* What the task asks: Because the material must match the original, reproduce every line of it exactly.

* Stored data:
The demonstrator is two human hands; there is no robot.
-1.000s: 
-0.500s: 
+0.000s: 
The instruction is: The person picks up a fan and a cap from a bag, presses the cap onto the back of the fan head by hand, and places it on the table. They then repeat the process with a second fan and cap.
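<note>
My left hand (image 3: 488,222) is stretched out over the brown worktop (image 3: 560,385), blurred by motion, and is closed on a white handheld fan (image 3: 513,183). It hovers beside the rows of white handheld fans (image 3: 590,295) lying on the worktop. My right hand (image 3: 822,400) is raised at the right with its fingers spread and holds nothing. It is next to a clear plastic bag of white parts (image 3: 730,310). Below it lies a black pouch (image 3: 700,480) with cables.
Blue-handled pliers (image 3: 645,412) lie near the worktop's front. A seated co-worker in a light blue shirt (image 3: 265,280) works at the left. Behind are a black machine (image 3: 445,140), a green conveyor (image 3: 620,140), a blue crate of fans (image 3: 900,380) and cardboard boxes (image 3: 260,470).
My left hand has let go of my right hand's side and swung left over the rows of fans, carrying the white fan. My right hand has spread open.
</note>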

* Task answer:
The demonstrator is two human hands; there is no robot.
-1.000s: 
-0.500s: 
+0.000s: 
The instruction is: The person picks up a fan and a cap from a bag, presses the cap onto the back of the fan head by hand, and places it on the table. They then repeat the process with a second fan and cap.
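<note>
My left hand (image 3: 488,222) is stretched out over the brown worktop (image 3: 560,385), blurred by motion, and is closed on a white handheld fan (image 3: 513,183). It hovers beside the rows of white handheld fans (image 3: 590,295) lying on the worktop. My right hand (image 3: 822,400) is raised at the right with its fingers spread and holds nothing. It is next to a clear plastic bag of white parts (image 3: 730,310). Below it lies a black pouch (image 3: 700,480) with cables.
Blue-handled pliers (image 3: 645,412) lie near the worktop's front. A seated co-worker in a light blue shirt (image 3: 265,280) works at the left. Behind are a black machine (image 3: 445,140), a green conveyor (image 3: 620,140), a blue crate of fans (image 3: 900,380) and cardboard boxes (image 3: 260,470).
My left hand has let go of my right hand's side and swung left over the rows of fans, carrying the white fan. My right hand has spread open.
</note>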

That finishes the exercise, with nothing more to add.